How Jews helped Yanks liberate Algiers in 1942

 Panoramic view of Algiers


It is 70 years since Operation Torch - the Allied invasion - began the liberation of North Africa from the Nazis and their collaborators. Point of No Return flagged an article by David B Green in Haaretz on the subject. But our knowledgeable commenter Eliyahu points out that the US liberation of Algeria would not have gone so smoothly, and certainly not without loss of life, had the  Algerian underground,  85% Jewish, not paved the way for their arrival by taking over key strategic points.  David Green's article makes no mention of this fact:

Eliyahu writes:

This article by David Green is OK as far as it goes. But it is woefully incomplete, probably through no fault of the author. In fact, a group of Algerian Jews in the Resistance did a great deal to help Operation Torch succeed.
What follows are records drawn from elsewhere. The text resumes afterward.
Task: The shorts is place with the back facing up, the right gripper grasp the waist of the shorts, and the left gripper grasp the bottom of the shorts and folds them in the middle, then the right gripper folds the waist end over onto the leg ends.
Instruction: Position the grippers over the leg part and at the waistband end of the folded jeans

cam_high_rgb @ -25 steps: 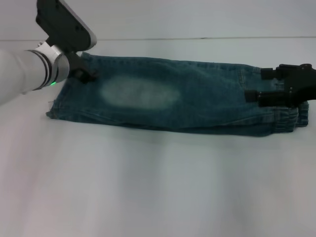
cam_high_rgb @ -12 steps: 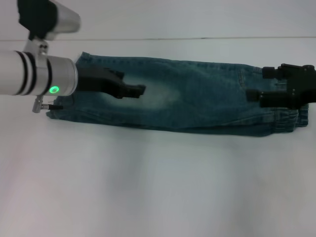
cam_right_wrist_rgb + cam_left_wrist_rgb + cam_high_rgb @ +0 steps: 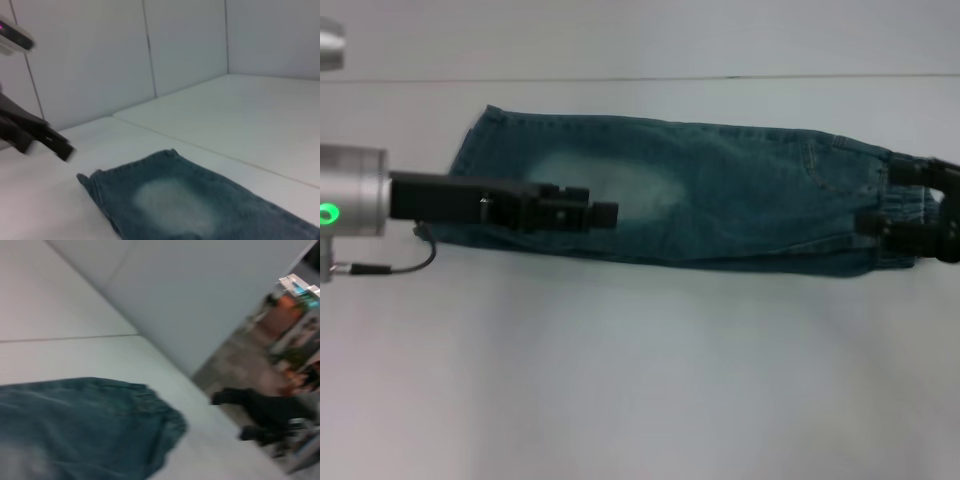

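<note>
The blue-green denim shorts [image 3: 740, 200] lie folded lengthwise into a long strip across the white table. The leg ends [image 3: 460, 170] are at the left and the ruffled waist [image 3: 905, 203] is at the right. A faded patch shows on the top layer. My left gripper [image 3: 605, 203] reaches level over the left half of the shorts, pointing right, open and holding nothing. At the right edge my right gripper [image 3: 885, 195] is open, one finger on each side of the waist. The left wrist view shows the waist [image 3: 160, 410] and the right gripper [image 3: 232, 415] beyond it.
White table [image 3: 640, 380] spreads in front of the shorts, and a seam line [image 3: 720, 77] runs behind them. The right wrist view shows the leg ends [image 3: 100, 185], the left gripper [image 3: 35, 135] beyond them, and tiled wall [image 3: 150, 50] behind.
My left arm has swung away from the far left leg corner and now lies level over the shorts, pointing right. My right gripper has drawn back toward the right edge.
</note>
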Motion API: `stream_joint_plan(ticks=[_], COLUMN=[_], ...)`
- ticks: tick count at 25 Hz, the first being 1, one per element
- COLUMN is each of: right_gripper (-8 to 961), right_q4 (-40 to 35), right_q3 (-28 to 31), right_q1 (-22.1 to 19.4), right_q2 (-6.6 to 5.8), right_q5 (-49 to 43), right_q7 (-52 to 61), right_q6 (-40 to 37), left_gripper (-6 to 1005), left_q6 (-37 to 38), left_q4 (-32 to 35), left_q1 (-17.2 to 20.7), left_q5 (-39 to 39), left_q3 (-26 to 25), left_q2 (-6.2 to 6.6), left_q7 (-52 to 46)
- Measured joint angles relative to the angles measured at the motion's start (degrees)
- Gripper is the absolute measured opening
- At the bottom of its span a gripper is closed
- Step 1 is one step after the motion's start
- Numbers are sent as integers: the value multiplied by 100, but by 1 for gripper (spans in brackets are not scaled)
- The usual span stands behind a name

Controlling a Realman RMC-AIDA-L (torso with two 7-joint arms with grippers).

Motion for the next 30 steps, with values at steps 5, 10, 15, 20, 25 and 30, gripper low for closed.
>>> stream_joint_plan(ticks=[5,10,15,20,25,30], right_gripper=[925,925,925,924,924,924], right_q4=[12,181,409,580,640,812], right_q3=[41,67,439,1009,1327,1315], right_q1=[-299,-574,-757,-820,-798,-592], right_q2=[-12,-42,-66,-47,-61,-38], right_q5=[-17,-66,-269,-463,-540,-594], right_q7=[-260,-672,-1162,-1575,-1707,-1826], right_q6=[-27,-99,-147,-106,61,556], left_gripper=[761,761,761,761,762,762], left_q6=[589,997,1075,1016,996,885], left_q4=[-244,-274,-270,-258,-241,-261], left_q1=[66,15,-6,-10,-53,-83], left_q5=[-62,-39,-38,-29,26,109], left_q3=[-190,-7,115,241,274,294], left_q2=[79,30,-9,-9,8,-9], left_q7=[265,434,557,589,562,568])
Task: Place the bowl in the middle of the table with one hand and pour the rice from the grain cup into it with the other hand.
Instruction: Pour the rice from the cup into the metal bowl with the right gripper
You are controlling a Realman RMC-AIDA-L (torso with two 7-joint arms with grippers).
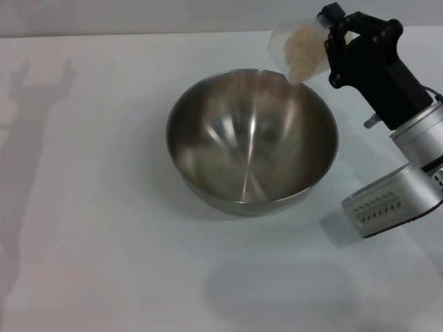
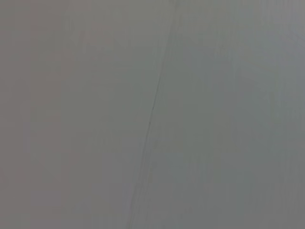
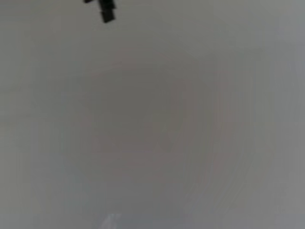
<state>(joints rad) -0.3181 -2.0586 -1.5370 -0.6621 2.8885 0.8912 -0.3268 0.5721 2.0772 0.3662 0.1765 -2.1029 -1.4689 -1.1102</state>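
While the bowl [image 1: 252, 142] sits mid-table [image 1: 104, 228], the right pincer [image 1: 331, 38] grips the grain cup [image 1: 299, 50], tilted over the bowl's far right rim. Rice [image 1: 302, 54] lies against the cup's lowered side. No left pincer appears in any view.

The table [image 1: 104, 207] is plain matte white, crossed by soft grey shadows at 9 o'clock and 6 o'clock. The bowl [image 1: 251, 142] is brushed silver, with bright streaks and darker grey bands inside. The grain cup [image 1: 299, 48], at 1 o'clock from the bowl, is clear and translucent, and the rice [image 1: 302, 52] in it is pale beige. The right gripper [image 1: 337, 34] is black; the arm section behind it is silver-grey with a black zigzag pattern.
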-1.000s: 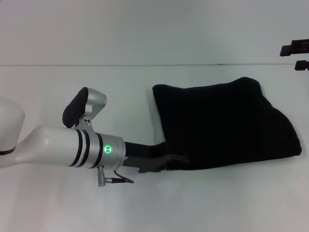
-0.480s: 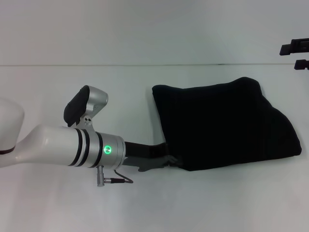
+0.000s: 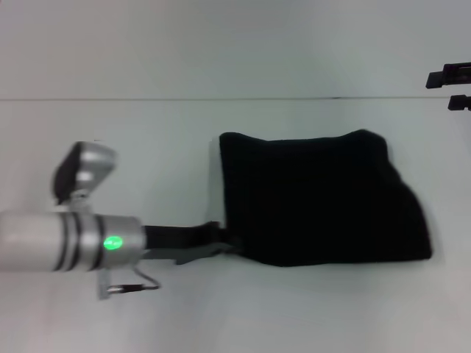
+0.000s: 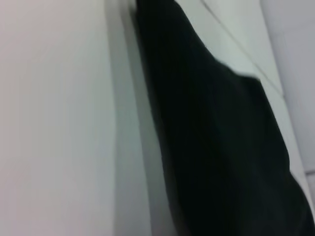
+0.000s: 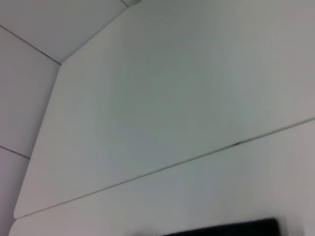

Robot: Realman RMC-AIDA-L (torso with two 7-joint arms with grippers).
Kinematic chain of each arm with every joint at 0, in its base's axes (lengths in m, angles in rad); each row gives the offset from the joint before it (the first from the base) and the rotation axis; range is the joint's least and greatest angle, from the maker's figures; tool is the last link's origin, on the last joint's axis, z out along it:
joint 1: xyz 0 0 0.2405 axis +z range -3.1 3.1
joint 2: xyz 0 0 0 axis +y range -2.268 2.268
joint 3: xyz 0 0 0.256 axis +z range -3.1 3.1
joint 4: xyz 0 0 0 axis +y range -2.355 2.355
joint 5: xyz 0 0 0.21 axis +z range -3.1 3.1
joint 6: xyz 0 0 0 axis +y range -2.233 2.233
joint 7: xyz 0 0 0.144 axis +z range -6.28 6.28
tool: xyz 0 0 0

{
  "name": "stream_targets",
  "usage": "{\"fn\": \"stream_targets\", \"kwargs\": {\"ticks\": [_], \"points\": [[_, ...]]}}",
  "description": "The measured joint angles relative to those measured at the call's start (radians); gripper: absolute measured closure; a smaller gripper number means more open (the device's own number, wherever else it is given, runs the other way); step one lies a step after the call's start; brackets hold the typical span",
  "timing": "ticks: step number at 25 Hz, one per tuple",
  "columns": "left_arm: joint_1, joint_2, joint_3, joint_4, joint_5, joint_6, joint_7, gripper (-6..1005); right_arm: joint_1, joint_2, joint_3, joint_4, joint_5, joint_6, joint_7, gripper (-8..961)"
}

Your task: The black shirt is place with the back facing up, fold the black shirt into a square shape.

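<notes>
Black shirt (image 3: 320, 198) lies folded on the white table (image 3: 221, 309), right of centre. Left gripper (image 3: 221, 243) is at its near-left corner (fingers' state unreadable); right gripper (image 3: 450, 87) sits parked far right.

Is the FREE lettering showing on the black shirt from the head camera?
No, the black shirt shows only plain black fabric on the white table.

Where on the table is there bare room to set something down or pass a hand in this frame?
Bare table runs along the near edge in front of the black shirt, and between the shirt and the far seam. Left of the shirt it is crowded: the left pincer reaches to its near-left corner. The right pincer sits at the far right edge.
</notes>
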Motion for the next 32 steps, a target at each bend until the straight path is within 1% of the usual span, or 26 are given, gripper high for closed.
{"fn": "stream_targets", "kwargs": {"ticks": [2,5,7,9,12,16,19,20,21,23,25,26,28,29,30,31,32], "points": [[0.052,0.011,-0.030,0.037,0.000,0.044,-0.001,944,0.000,0.000,0.000,0.000,0.000,0.001,0.000,208],[0.108,0.021,-0.070,0.062,0.006,0.100,0.001,938,0.002,0.001,0.000,0.000,0.000,0.003,0.004,209],[0.132,0.023,-0.085,0.076,0.009,0.128,0.005,934,0.006,0.002,0.000,0.000,0.000,0.004,0.007,209],[0.142,0.023,-0.087,0.084,0.011,0.151,0.007,929,0.013,0.003,0.000,0.000,0.000,0.005,0.009,210],[0.137,0.023,-0.082,0.084,0.012,0.174,0.011,923,0.020,0.003,0.000,0.000,0.000,0.005,0.010,211],[0.125,0.031,-0.086,0.077,0.014,0.196,0.006,914,0.023,0.003,0.000,0.000,0.000,0.001,0.010,212],[0.115,0.046,-0.095,0.069,0.029,0.205,-0.020,908,0.021,0.002,0.000,0.000,0.000,0.001,0.010,213],[0.104,0.056,-0.096,0.067,0.072,0.212,-0.043,906,0.020,0.001,0.000,-0.001,0.000,0.002,0.010,213],[0.104,0.056,-0.096,0.067,0.072,0.212,-0.043,904,0.020,0.001,0.000,-0.001,0.000,0.002,0.010,213],[0.098,0.062,-0.104,0.078,0.123,0.213,-0.058,900,0.020,0.000,0.000,-0.002,0.000,0.003,0.009,214],[0.094,0.070,-0.135,0.095,0.161,0.232,-0.059,895,0.019,-0.001,-0.001,-0.004,0.000,0.001,0.005,214],[0.094,0.078,-0.163,0.112,0.171,0.257,-0.052,893,0.019,-0.002,-0.003,-0.005,0.000,-0.002,0.003,215],[0.103,0.083,-0.217,0.166,0.171,0.318,-0.015,889,0.017,-0.003,-0.006,-0.008,0.000,-0.011,-0.018,215],[0.114,0.083,-0.264,0.219,0.148,0.366,0.050,782,0.016,-0.004,-0.004,-0.009,0.003,-0.021,-0.047,215],[0.117,0.082,-0.280,0.236,0.134,0.384,0.083,675,0.015,-0.004,0.000,-0.009,0.011,-0.037,-0.091,216],[0.121,0.080,-0.304,0.262,0.112,0.409,0.140,635,0.012,-0.001,0.005,-0.010,0.026,-0.055,-0.161,216],[0.120,0.080,-0.319,0.279,0.073,0.443,0.249,594,0.005,0.005,0.012,-0.011,0.046,-0.074,-0.252,216]]}}
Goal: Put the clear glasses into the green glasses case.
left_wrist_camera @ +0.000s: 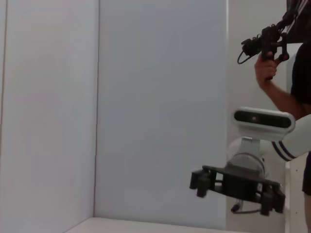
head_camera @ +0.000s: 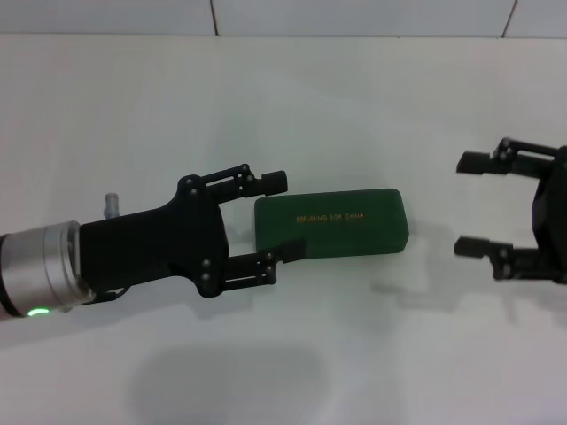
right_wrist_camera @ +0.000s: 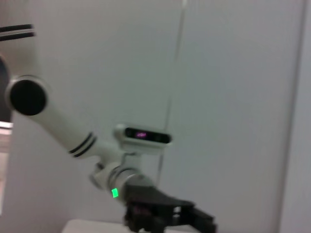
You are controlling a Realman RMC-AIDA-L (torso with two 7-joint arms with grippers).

Whereas more than 500 American soldiers died in the landing at Casablanca, none died landing at Algiers because in Algiers the Underground, about 85% Jewish, made a coup d'etat, taking over the sensitive nodes of political/military control in Algiers, the capital of French North Africa, on the eve of the US landing and in coordination with it. This story is missing in most American accounts of WW2 and the war in the Mediterranean, but I can say about the Algiers Underground what Churchill said about the RAF in the Battle of Britain. Seldom have so few saved so many.

The ingratitude of official US institutions and personalities is striking. Official US Army accounts of the war omit mention of help for the US by natives in North Africa but for one book that mentions the Algiers uprising in a few lines without any mention that most were Jews. The US consul in Algiers at the time [the US was not at war with Vichy], Robert Murphy, worked with the Underground up to a point and supplied one rifle or carbine to the resistance fighters [General Mark Clark had supplied another]. Yet in his book of memoirs, Diplomat Among Warriors, Murphy only fuzzily alludes to the resistance, again without mentioning that they were mostly Jews. Moreover, he refused to help Jose Aboulker who was arrested and jailed by the dissident Vichyites who took over Algeria under American sponsorship after the landing. This is part of the background of Rafael Medoff's account which also overlooks the Underground [Knowing Rafi, I assume that he just didn't know of it, omitted as it is from American accounts of the war].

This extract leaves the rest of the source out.